Problem requirements
Identical copies of all the records below are needed.

Record excerpts
↓↓↓

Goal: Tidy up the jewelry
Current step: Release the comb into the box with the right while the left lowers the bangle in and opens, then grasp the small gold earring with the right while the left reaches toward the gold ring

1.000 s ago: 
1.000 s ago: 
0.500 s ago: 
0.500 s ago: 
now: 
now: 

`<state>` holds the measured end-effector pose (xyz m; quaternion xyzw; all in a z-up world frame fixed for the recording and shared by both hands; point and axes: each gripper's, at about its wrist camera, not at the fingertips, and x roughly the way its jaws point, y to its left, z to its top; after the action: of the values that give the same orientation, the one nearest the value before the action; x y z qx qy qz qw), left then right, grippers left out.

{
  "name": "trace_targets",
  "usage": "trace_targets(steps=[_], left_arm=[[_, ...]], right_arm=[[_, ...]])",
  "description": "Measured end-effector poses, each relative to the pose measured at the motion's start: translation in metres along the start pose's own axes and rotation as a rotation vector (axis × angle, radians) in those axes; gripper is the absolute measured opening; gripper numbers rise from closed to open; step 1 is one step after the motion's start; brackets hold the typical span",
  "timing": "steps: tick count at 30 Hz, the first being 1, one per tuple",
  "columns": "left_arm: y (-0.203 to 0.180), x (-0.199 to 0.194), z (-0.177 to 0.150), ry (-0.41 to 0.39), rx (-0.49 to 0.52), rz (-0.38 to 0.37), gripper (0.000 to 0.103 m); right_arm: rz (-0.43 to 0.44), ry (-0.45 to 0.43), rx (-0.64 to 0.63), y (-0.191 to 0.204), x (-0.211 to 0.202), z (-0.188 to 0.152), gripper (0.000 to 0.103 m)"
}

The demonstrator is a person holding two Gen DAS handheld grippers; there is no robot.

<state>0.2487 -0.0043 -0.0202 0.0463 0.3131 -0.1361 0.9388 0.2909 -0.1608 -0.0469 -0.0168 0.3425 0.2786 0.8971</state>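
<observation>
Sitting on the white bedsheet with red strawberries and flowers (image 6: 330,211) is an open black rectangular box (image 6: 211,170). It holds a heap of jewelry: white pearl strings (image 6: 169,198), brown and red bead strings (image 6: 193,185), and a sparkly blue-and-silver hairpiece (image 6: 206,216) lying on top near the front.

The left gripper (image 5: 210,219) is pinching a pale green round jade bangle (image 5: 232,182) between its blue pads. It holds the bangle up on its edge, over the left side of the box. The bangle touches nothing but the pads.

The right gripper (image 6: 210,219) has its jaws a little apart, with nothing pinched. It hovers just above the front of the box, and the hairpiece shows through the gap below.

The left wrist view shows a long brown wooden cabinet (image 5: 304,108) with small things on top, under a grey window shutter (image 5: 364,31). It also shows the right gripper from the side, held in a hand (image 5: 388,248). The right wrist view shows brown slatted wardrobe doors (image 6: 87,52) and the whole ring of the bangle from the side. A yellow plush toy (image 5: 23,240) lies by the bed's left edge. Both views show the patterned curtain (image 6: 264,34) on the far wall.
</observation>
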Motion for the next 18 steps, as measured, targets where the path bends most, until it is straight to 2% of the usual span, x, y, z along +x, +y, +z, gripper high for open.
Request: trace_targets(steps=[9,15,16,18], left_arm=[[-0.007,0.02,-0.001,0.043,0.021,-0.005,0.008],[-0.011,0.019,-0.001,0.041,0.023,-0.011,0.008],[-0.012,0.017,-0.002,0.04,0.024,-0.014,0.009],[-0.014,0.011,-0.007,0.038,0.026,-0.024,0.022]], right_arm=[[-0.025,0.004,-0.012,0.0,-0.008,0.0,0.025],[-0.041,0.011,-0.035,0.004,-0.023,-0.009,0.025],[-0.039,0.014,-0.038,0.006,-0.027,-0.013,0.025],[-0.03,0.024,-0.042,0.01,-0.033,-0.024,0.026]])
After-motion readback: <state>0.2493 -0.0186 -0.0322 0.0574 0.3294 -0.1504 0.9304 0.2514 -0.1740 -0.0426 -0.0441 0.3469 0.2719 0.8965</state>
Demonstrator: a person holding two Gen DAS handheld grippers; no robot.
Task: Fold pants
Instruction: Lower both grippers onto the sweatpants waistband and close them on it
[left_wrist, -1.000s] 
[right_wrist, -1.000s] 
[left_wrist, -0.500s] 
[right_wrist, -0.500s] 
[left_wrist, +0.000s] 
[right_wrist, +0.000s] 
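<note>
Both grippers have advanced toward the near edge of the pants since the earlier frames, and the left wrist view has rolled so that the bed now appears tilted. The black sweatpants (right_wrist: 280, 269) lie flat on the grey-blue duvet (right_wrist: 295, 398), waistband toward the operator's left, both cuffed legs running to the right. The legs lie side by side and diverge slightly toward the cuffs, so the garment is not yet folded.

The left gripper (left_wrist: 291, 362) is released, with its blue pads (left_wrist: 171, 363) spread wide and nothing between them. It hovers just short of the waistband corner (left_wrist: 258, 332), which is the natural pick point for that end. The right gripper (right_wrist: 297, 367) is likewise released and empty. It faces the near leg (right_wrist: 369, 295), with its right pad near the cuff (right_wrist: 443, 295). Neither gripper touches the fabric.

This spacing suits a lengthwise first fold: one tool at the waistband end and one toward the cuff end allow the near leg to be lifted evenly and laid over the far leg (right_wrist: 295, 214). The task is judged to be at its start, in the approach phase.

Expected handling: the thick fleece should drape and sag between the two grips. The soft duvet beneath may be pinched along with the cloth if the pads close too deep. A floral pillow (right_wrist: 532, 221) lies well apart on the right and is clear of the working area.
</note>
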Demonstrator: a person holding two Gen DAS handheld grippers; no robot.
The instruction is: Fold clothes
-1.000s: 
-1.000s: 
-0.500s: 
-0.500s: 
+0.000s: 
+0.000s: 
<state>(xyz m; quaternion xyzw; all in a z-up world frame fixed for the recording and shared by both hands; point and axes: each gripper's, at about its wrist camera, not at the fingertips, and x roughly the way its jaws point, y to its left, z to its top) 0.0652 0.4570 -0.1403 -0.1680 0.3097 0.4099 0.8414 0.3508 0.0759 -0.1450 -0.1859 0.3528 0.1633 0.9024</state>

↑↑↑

Output for this exercise
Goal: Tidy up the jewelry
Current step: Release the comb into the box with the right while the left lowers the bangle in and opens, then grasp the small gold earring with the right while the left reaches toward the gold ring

1.000 s ago: 
1.000 s ago: 
0.500 s ago: 
0.500 s ago: 
now: 
now: 

`<state>` holds the measured end-effector pose (xyz m; quaternion xyzw; all in a z-up world frame fixed for the recording and shared by both hands; point and axes: each gripper's, at about its wrist camera, not at the fingertips, and x roughly the way its jaws point, y to its left, z to its top; after the action: of the values that give the same orientation, the one nearest the value before the action; x y z qx qy qz qw), left then right, grippers left out.

{
  "name": "trace_targets",
  "usage": "trace_targets(steps=[_], left_arm=[[_, ...]], right_arm=[[_, ...]])",
  "description": "Measured end-effector poses, each relative to the pose measured at the motion's start: translation in metres along the start pose's own axes and rotation as a rotation vector (axis × angle, radians) in those axes; gripper is the absolute measured opening; gripper numbers rise from closed to open; step 1 is one step after the motion's start; brackets hold the typical span",
  "timing": "steps: tick count at 30 Hz, the first being 1, one per tuple",
  "columns": "left_arm: y (-0.203 to 0.180), x (-0.199 to 0.194), z (-0.177 to 0.150), ry (-0.41 to 0.39), rx (-0.49 to 0.52), rz (-0.38 to 0.37), gripper (0.000 to 0.103 m); right_arm: rz (-0.43 to 0.44), ry (-0.45 to 0.43), rx (-0.64 to 0.63), y (-0.191 to 0.204), x (-0.211 to 0.202), z (-0.188 to 0.152), gripper (0.000 to 0.103 m)"
}

The demonstrator is a person holding two Gen DAS handheld grippers; there is no robot.

<state>0.2487 -0.0043 -0.0202 0.0463 0.3131 -0.1361 0.9388 0.2909 -0.1608 -0.0469 -0.0168 0.3425 0.2786 0.8971</state>
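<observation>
Sitting on the white bedsheet with red strawberries and flowers (image 6: 330,211) is an open black rectangular box (image 6: 211,170). It holds a heap of jewelry: white pearl strings (image 6: 169,198), brown and red bead strings (image 6: 193,185), and a sparkly blue-and-silver hairpiece (image 6: 206,216) lying on top near the front.

The left gripper (image 5: 210,219) is pinching a pale green round jade bangle (image 5: 232,182) between its blue pads. It holds the bangle up on its edge, over the left side of the box. The bangle touches nothing but the pads.

The right gripper (image 6: 210,219) has its jaws a little apart, with nothing pinched. It hovers just above the front of the box, and the hairpiece shows through the gap below.

The left wrist view shows a long brown wooden cabinet (image 5: 304,108) with small things on top, under a grey window shutter (image 5: 364,31). It also shows the right gripper from the side, held in a hand (image 5: 388,248). The right wrist view shows brown slatted wardrobe doors (image 6: 87,52) and the whole ring of the bangle from the side. A yellow plush toy (image 5: 23,240) lies by the bed's left edge. Both views show the patterned curtain (image 6: 264,34) on the far wall.
</observation>
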Motion for the next 18 steps, as measured, targets where the path bends most, until it is straight to 2% of the usual span, x, y, z along +x, +y, +z, gripper high for open.
Request: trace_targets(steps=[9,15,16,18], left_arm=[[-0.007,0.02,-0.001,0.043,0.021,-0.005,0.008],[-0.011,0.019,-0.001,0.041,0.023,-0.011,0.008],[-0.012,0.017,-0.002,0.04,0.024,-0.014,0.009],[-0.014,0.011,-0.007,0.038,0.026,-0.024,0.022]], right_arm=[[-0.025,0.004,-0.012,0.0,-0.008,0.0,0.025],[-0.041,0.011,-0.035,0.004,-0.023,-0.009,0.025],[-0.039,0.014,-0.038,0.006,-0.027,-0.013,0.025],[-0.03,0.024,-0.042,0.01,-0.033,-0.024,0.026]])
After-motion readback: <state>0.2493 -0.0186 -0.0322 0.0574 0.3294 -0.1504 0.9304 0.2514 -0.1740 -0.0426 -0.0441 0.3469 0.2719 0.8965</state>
Demonstrator: a person holding two Gen DAS handheld grippers; no robot.
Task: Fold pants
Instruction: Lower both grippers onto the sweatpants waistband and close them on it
[left_wrist, -1.000s] 
[right_wrist, -1.000s] 
[left_wrist, -0.500s] 
[right_wrist, -0.500s] 
[left_wrist, +0.000s] 
[right_wrist, +0.000s] 
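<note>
Both grippers have advanced toward the near edge of the pants since the earlier frames, and the left wrist view has rolled so that the bed now appears tilted. The black sweatpants (right_wrist: 280, 269) lie flat on the grey-blue duvet (right_wrist: 295, 398), waistband toward the operator's left, both cuffed legs running to the right. The legs lie side by side and diverge slightly toward the cuffs, so the garment is not yet folded.

The left gripper (left_wrist: 291, 362) is released, with its blue pads (left_wrist: 171, 363) spread wide and nothing between them. It hovers just short of the waistband corner (left_wrist: 258, 332), which is the natural pick point for that end. The right gripper (right_wrist: 297, 367) is likewise released and empty. It faces the near leg (right_wrist: 369, 295), with its right pad near the cuff (right_wrist: 443, 295). Neither gripper touches the fabric.

This spacing suits a lengthwise first fold: one tool at the waistband end and one toward the cuff end allow the near leg to be lifted evenly and laid over the far leg (right_wrist: 295, 214). The task is judged to be at its start, in the approach phase.

Expected handling: the thick fleece should drape and sag between the two grips. The soft duvet beneath may be pinched along with the cloth if the pads close too deep. A floral pillow (right_wrist: 532, 221) lies well apart on the right and is clear of the working area.
</note>
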Demonstrator: a person holding two Gen DAS handheld grippers; no robot.
The instruction is: Fold clothes
-1.000s: 
-1.000s: 
-0.500s: 
-0.500s: 
+0.000s: 
+0.000s: 
<state>(xyz m; quaternion xyzw; all in a z-up world frame fixed for the recording and shared by both hands; point and axes: each gripper's, at about its wrist camera, not at the fingertips, and x roughly the way its jaws point, y to its left, z to its top) 0.0652 0.4570 -0.1403 -0.1680 0.3097 0.4099 0.8414 0.3508 0.0759 -0.1450 -0.1859 0.3528 0.1633 0.9024</state>

What appears above is the complete answer.